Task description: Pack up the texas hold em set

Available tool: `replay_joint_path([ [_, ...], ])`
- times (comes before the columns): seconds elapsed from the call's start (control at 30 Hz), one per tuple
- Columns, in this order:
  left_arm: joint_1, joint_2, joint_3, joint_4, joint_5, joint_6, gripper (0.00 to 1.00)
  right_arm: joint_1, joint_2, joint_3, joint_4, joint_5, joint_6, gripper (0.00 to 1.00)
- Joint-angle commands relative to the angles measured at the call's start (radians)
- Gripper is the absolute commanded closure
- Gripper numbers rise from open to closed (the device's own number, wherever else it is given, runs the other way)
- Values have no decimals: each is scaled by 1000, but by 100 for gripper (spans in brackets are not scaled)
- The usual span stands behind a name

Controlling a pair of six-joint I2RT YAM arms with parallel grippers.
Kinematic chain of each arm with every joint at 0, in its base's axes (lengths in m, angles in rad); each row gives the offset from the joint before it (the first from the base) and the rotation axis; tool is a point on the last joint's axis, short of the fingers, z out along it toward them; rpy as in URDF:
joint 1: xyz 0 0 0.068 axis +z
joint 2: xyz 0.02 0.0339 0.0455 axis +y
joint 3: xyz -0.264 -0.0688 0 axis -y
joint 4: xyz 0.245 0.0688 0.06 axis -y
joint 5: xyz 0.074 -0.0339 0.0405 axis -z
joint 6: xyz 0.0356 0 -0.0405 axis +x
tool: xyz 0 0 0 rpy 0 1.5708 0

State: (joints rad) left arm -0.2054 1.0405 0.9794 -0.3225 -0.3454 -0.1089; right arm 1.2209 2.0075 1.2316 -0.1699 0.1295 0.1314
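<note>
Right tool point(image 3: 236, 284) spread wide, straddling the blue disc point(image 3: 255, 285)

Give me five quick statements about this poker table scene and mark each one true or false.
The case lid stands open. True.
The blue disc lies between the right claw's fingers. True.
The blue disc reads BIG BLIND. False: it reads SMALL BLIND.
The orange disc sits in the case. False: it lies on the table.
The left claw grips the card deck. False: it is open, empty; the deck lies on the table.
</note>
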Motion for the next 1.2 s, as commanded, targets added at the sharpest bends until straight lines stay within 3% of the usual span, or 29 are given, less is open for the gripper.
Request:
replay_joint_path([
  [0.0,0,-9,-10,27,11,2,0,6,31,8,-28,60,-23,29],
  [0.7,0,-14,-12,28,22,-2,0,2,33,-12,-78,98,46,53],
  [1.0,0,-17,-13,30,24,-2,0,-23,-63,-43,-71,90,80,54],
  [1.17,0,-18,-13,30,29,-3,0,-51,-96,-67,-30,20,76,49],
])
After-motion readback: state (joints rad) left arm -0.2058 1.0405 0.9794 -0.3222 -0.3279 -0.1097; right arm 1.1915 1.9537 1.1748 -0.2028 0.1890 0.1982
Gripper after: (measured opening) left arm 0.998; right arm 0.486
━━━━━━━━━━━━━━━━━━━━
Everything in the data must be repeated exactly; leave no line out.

▶ EXERCISE RESULT
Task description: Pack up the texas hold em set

Available tool: `replay_joint_path([ [_, ...], ])`
- times (comes before the columns): seconds elapsed from the call's start (control at 30 Hz), one per tuple
- Columns, in this order:
  left_arm: joint_1, joint_2, joint_3, joint_4, joint_5, joint_6, gripper (0.00 to 1.00)
  right_arm: joint_1, joint_2, joint_3, joint_4, joint_5, joint_6, gripper (0.00 to 1.00)
- Joint-angle commands relative to the angles measured at the call's start (radians)
- Gripper is the absolute commanded closure
- Gripper numbers rise from open to closed (the device's own number, wherever else it is given, runs the other way)
- Values have no decimals: each is scaled by 1000, but by 100 for gripper (spans in brackets are not scaled)
- The usual span stands behind a name

Controlling a pair of six-joint I2RT YAM arms with parallel grippers.
Kinematic chain of each arm with every joint at 0, in its base's axes (lengths in m, angles in rad); each row gives the offset from the joint before it (the first from the base) and the rotation axis; tool is a point on the last joint's axis, short of the fingers, z out along it toward them; rpy as in URDF:
joint 1: xyz 0 0 0.068 axis +z
joint 2: xyz 0.02 0.0339 0.0455 axis +y
joint 3: xyz -0.264 -0.0688 0 axis -y
joint 4: xyz 0.245 0.0688 0.06 axis -y
joint 5: xyz 0.074 -0.0339 0.0405 axis -z
joint 6: xyz 0.0356 0 -0.0405 axis +x
tool: xyz 0 0 0 rpy 0 1.5708 0

State: (joints rad) left arm -0.2054 1.0405 0.9794 -0.3225 -0.3454 -0.1089; right arm 1.2209 2.0075 1.2316 -0.1699 0.1295 0.1314
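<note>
Right tool point(image 3: 236, 284) spread wide, straddling the blue disc point(image 3: 255, 285)

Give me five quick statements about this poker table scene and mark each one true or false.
The case lid stands open. True.
The blue disc lies between the right claw's fingers. True.
The blue disc reads BIG BLIND. False: it reads SMALL BLIND.
The orange disc sits in the case. False: it lies on the table.
The left claw grips the card deck. False: it is open, empty; the deck lies on the table.
</note>
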Motion for the next 1.2 s, as commanded, targets added at the sharpest bends until straight lines stay within 3% of the usual span, or 29 are given, less is open for the gripper.
Request:
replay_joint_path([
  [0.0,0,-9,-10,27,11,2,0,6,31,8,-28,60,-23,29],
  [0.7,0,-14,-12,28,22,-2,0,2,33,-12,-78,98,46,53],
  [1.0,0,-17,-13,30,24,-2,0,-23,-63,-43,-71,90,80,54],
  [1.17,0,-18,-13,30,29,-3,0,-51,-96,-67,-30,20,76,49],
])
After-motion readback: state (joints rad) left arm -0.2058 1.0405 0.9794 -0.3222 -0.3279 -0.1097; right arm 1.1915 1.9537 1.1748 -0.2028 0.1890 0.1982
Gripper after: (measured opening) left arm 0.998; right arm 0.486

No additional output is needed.